Oh yes, the Morris Hotel – a work in progress that grows on us. Hot water, toilet flushing and room heat issues plague Ehab’s intense efforts to fulfill his mission of producing a first class hotel. The poor guy is sustained by stress and cigarettes. But things gradually smooth out a bit.

A long but pleasant day ensues with our new guide, Shu-Shu, and 8 other hotel guests as we cross the Nile to some key West Bank sights. In old Egypt, the living hung out on the East Bank and the Dead got together on the West side. Habu Temple, Temple of Hatshepsut, Colossi of Memnon, Valley of the Kings, to name a few. Spectacular pylons, temple columns, walls covered in incised cartouches, hieroglyphs, etc. If you had the means, the main business in the many Dynasties was getting ready for the afterlife, planning and building the biggest and fanciest tomb you could muster.

Despite some rotating illness among us, a two hour afternoon felucca ride is welcome relaxation next day. Magaada Youseff has been sailing these craft 40 years, like his father and grandfather; he is charming, with good English, classic good looks, and consummate skill on a very weathered boat with weathered and ragged sails, lines and fittings—where they exist!
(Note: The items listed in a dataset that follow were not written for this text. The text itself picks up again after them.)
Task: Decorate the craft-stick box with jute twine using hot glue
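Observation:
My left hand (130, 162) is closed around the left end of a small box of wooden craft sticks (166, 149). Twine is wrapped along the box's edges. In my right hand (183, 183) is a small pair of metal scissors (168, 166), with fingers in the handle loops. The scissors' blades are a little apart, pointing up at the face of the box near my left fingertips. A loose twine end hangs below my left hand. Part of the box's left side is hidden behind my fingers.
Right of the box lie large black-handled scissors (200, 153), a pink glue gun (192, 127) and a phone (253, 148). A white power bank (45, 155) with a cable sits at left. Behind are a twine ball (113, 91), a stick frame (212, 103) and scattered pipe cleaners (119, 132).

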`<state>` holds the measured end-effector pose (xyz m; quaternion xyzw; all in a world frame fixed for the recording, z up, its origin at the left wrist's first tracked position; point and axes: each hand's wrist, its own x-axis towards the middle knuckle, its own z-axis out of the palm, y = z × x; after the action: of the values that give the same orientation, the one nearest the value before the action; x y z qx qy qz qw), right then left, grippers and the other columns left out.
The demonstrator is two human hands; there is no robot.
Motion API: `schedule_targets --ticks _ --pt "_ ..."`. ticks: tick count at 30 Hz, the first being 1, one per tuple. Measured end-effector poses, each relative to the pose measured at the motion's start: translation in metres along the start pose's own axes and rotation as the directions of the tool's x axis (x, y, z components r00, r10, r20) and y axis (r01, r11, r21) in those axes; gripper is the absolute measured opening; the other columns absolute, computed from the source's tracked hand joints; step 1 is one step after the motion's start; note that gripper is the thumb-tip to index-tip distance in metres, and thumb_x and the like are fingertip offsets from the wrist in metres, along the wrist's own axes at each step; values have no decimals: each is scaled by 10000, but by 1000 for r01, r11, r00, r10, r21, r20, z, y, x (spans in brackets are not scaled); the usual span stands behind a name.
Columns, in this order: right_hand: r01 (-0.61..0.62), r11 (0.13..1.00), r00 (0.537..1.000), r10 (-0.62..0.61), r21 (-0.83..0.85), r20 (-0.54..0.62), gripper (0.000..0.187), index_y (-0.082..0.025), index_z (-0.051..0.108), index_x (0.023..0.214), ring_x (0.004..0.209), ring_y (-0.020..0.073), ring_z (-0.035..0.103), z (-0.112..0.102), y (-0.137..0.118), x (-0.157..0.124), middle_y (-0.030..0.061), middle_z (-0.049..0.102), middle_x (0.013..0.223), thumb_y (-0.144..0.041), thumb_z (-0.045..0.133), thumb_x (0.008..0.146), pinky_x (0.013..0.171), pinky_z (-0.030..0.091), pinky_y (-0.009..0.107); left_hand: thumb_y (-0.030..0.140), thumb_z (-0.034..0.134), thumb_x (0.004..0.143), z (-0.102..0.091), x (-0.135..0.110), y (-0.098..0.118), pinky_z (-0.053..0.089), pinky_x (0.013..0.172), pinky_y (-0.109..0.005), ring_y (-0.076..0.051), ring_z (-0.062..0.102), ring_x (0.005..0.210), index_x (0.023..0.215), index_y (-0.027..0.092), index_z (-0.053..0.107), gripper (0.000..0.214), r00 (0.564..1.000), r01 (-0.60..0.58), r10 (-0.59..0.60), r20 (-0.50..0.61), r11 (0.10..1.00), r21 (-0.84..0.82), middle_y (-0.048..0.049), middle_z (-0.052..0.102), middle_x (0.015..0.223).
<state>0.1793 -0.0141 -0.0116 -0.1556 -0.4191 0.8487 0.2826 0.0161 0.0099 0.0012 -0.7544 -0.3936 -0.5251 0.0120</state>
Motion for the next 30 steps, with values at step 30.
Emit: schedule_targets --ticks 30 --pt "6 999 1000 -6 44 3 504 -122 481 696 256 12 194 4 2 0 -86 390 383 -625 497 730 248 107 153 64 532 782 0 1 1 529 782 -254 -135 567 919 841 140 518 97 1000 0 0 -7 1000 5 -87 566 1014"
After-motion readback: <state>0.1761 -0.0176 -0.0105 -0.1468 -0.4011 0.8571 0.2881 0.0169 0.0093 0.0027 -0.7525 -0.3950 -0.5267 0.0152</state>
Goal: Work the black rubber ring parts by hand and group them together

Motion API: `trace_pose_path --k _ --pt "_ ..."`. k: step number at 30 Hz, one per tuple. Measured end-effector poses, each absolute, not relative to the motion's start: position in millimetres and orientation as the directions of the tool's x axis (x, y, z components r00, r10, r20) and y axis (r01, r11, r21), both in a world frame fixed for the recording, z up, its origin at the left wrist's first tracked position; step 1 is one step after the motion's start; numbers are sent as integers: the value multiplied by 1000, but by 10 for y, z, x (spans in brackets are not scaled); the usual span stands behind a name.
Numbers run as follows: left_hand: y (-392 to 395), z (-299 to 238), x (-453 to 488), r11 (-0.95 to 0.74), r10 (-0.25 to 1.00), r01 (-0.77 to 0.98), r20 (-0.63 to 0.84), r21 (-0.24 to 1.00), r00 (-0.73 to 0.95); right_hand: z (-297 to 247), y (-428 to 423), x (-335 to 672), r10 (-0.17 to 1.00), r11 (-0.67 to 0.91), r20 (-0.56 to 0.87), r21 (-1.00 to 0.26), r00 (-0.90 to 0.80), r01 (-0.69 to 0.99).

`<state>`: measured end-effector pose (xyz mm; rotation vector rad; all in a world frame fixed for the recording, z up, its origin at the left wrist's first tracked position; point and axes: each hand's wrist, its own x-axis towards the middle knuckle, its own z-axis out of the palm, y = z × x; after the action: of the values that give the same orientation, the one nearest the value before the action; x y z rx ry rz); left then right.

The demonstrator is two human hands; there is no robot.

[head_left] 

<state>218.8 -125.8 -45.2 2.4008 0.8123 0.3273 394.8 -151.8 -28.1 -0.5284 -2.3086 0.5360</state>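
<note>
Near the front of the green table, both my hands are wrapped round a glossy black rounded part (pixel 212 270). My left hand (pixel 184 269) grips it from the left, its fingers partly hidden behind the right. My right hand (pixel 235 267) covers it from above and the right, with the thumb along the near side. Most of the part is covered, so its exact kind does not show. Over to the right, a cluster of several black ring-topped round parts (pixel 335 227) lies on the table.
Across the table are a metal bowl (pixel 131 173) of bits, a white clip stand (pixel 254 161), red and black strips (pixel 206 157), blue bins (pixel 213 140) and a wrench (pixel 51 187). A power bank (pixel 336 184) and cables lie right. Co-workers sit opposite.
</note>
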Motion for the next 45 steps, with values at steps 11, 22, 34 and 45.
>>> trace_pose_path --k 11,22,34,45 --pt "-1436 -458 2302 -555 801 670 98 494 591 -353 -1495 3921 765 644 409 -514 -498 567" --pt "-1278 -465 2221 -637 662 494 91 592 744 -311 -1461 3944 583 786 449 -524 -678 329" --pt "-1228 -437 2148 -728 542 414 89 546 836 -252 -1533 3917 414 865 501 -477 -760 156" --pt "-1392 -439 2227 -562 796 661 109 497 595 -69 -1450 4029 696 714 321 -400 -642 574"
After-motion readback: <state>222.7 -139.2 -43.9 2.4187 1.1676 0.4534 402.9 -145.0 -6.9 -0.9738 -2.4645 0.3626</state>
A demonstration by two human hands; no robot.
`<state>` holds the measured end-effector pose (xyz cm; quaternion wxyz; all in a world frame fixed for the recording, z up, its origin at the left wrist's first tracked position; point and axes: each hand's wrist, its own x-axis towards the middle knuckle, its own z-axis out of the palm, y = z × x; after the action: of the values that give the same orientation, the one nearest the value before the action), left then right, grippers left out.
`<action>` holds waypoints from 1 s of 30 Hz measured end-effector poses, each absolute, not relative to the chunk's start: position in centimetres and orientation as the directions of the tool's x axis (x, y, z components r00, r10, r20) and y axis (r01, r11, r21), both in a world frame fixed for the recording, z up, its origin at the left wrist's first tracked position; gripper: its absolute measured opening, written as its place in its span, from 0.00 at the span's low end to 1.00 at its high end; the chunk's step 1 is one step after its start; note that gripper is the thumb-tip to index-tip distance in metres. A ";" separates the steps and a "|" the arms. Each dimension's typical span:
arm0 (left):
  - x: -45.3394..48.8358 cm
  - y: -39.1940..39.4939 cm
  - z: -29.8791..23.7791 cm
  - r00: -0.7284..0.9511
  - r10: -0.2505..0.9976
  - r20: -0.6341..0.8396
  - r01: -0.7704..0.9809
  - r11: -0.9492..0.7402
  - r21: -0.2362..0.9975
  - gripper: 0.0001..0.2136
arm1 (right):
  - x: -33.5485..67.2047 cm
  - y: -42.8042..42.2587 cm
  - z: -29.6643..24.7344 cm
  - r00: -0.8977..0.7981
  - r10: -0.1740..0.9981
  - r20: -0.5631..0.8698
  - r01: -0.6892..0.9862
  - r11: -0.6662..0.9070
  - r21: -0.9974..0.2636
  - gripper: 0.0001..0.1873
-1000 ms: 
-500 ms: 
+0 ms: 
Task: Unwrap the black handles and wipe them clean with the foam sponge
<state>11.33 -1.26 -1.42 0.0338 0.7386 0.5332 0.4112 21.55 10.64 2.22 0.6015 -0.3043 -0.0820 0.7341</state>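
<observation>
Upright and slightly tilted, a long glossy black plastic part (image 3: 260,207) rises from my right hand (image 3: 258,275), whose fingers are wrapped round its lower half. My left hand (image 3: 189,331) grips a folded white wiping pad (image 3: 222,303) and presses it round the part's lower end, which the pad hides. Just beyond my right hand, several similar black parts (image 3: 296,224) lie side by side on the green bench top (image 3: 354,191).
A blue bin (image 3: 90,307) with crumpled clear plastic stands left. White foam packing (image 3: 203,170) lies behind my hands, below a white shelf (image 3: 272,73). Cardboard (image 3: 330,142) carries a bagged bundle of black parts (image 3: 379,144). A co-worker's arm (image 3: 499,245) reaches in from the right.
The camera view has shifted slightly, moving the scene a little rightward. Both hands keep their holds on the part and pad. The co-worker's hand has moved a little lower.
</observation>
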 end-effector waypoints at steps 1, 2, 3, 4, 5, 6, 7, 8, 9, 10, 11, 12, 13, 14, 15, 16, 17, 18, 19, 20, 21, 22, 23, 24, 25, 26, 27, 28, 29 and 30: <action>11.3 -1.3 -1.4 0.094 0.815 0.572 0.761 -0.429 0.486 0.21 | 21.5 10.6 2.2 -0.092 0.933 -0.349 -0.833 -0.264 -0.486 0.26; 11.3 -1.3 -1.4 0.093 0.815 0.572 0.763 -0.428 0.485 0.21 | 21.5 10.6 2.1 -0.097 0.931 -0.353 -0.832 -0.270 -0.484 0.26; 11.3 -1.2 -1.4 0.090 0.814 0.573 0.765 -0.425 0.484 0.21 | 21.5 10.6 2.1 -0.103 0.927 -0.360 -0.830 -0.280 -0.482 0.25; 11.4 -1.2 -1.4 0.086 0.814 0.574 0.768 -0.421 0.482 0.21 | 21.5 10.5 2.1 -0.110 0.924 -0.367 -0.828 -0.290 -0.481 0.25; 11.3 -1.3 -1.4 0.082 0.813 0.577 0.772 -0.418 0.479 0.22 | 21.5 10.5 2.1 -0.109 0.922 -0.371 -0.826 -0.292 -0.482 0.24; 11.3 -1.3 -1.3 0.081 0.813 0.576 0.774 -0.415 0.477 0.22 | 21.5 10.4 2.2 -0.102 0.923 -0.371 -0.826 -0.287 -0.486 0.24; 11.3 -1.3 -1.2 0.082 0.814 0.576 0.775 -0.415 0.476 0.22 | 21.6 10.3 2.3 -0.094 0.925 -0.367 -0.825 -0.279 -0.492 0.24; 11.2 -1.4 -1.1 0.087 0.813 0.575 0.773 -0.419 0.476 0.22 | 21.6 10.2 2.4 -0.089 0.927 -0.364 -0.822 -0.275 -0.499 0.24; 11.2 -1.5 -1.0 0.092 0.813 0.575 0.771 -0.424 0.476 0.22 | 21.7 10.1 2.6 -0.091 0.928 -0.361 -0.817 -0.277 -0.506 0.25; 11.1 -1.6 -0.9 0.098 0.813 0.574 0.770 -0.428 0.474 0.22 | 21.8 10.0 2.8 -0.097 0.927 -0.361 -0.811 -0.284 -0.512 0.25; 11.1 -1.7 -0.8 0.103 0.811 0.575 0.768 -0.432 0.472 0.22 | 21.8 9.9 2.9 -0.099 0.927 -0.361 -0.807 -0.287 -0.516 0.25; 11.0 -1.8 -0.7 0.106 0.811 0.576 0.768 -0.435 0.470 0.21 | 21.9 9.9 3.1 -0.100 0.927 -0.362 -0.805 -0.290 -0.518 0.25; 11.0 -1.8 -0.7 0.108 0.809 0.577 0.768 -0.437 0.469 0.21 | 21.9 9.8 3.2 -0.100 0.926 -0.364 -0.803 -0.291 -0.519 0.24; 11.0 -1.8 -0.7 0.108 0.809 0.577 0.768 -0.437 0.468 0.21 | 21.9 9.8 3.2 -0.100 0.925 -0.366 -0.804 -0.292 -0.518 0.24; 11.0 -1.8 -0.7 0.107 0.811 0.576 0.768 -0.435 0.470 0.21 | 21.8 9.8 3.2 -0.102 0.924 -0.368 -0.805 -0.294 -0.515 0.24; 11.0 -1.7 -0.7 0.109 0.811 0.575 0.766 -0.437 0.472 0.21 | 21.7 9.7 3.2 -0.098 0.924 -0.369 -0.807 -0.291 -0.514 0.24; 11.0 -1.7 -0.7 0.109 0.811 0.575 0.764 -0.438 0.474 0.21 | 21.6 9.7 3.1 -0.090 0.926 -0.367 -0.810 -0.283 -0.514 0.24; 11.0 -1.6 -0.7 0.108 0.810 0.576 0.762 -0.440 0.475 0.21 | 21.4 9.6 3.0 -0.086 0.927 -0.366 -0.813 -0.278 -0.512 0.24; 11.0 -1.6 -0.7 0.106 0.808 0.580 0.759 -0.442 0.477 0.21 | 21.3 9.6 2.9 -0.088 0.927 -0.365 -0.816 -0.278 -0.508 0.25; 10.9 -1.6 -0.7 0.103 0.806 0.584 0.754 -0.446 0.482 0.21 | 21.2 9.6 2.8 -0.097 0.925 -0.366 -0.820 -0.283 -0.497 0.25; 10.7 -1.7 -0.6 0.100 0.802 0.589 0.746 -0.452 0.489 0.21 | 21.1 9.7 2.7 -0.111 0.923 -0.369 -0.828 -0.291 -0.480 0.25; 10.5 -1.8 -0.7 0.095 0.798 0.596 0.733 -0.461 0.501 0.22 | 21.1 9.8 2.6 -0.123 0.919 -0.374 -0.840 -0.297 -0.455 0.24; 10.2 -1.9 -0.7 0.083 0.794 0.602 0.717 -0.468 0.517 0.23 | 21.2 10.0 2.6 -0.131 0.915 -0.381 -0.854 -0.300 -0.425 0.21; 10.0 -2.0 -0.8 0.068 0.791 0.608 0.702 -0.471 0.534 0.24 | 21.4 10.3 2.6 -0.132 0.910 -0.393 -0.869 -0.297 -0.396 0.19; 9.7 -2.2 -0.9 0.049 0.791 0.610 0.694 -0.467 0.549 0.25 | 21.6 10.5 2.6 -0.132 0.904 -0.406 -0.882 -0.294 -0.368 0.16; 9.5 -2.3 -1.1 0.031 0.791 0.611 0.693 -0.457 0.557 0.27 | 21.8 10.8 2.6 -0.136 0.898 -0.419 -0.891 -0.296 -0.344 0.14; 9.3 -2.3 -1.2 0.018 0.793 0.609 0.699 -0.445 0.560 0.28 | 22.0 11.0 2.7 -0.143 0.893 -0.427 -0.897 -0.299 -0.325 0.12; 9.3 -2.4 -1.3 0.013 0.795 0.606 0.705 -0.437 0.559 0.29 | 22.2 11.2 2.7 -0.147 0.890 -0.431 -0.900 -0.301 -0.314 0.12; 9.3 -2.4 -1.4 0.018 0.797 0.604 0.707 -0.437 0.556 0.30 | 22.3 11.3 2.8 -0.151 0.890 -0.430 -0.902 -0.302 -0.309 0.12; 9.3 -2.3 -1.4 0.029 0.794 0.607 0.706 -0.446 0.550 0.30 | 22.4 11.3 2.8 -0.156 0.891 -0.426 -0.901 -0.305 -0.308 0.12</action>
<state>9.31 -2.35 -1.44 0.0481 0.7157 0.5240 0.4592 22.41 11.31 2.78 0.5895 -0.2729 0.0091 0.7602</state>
Later we head for the recommended Snobs Restaurant, which turns out to be a little Western for us, though the food is good.

Following a morning antibiotic purchase, we chance to meet Shu-Shu again, who guides us around the Temple of Karnak. It’s a big place with it’s three principle temple precincts and a huge hypostyle hall. After dinner, we have a slide show of Aaron and Kate’s travels in Greece and Croatia.

With a final day in Luxor, Shu-Shu leads us on a second West Bank visit to the Tombs of the Nobles, Valley of the Queens, the Rameseum, and more. We enjoy her quite a lot, and end by taking her to lunch at the second floor Sofra Restaurant with it’s relaxed outdoor seating and traditional Egyptian food. A late flight to Cairo goes fine, but the connection to Sharm-el-Sheikh is in a different terminal, (contrary to what the New York office of Egypt Air said) and to make a long story short, it’s a long night in the Cairo airport waiting for the 4:40am flight. The ticketing supervisor guarantees we’ll fly next, and sure enough he gets the five of us in a single row along with a US Marine. Now I ask you: how do you so perfectly place a group of six in the same row on standby on a full flight? Eureka! You bump the other six people who happened to have had seats in that row! Well, I don’t know this for sure, but....think about it. The ticketing supervisor and his buddies had hours of fun kibitzing and back-slapping and hugging each other. I had visions of Dean Martin and the Rat Pack.

AARON'S WRAP UP: All the facts are here, but how about a few more details to spice things up a bit?

Let's start off with the city itself. I wasn't much bothered by the air here - maybe that was a relative thing, but I thought it was actually fairly clean. But if you were in the tourist areas, you were getting hassled non-stop. Way worse than Cairo. Try walking down the Corniche in Luxor and not getting asked to take about seven feluccas and about seventeen horse carriages. We did eventually cave on both accounts, especially as the horse carriages are ridiculously cheap (about 10 pounds from our hotel all the way up to Karnak Temple). We did get off the beaten path a bit as well, sneaking up some back alleys for fruit juice and shady shwarma, as well as ridiculously cheap falafel and getting cursed at by a guy on a bicycle who was offended when we didn't stop what we were doing and help him translate a letter he wanted to write to someone in England. Weird.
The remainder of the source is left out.